*** Opening Source data ***

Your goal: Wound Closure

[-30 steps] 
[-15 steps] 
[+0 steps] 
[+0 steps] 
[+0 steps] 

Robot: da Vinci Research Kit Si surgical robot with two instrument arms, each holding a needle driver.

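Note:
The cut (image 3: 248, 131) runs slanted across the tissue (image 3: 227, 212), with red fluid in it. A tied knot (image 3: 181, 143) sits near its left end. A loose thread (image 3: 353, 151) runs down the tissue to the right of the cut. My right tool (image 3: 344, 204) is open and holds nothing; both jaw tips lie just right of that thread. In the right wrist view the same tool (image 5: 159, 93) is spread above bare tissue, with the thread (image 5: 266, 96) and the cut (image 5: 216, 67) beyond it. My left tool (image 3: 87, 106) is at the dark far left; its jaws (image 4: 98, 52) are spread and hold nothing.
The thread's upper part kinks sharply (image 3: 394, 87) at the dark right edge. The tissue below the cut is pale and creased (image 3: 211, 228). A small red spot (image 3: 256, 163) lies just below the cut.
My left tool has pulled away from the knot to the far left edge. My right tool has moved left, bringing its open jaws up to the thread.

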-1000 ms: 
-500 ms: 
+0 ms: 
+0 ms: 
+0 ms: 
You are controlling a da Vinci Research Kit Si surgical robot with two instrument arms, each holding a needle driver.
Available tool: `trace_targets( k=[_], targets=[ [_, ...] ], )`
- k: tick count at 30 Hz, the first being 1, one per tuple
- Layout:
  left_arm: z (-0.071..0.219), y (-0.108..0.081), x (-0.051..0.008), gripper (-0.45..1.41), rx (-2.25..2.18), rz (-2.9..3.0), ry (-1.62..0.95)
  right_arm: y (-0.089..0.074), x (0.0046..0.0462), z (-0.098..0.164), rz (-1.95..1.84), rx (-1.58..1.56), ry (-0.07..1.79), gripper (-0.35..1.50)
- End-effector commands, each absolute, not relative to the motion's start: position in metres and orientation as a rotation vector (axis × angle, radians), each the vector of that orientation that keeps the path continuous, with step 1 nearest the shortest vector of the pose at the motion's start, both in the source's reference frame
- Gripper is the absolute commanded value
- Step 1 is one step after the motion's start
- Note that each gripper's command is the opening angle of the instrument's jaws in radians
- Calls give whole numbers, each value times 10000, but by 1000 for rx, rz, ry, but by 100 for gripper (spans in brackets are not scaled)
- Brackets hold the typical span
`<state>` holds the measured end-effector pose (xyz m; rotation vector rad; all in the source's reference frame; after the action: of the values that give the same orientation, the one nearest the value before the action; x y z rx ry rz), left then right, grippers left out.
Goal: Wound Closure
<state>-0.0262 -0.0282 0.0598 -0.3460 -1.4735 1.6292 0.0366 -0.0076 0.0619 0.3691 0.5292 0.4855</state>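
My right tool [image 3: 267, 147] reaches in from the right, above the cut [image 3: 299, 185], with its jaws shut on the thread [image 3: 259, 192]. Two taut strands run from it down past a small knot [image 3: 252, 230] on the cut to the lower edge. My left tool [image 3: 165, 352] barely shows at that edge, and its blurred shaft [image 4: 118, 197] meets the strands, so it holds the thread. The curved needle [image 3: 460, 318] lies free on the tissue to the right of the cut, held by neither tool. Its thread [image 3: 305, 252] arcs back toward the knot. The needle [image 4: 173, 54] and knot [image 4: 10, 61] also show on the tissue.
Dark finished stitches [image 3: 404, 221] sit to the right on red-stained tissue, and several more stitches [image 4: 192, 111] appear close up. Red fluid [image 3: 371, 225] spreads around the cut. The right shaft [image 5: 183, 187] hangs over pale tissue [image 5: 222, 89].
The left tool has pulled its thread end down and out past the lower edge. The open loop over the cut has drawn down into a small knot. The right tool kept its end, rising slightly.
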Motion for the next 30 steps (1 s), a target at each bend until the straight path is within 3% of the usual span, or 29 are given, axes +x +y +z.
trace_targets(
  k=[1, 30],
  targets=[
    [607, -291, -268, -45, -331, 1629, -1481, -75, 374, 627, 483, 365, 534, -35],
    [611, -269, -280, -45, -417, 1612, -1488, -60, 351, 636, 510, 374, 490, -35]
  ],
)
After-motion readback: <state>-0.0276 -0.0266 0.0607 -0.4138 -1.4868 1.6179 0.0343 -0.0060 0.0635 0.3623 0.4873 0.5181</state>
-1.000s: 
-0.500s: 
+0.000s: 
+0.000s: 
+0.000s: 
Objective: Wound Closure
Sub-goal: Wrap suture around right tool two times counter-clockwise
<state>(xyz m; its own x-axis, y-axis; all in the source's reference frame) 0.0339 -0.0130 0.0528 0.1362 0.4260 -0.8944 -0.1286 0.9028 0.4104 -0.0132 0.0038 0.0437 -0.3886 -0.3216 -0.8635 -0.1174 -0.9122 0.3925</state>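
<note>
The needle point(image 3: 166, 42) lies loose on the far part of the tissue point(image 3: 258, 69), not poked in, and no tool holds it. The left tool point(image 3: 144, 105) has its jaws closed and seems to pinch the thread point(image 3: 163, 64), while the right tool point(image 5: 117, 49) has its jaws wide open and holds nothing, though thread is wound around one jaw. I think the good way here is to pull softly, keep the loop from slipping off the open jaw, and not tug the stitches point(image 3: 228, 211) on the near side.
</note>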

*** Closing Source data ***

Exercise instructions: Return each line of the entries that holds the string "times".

Answer space:
- Calls give whole numbers, each value times 10000, but by 1000 for rx, rz, ry, but by 100 for gripper (spans in brackets are not scaled)
Sub-goal: Wrap suture around right tool two times counter-clockwise

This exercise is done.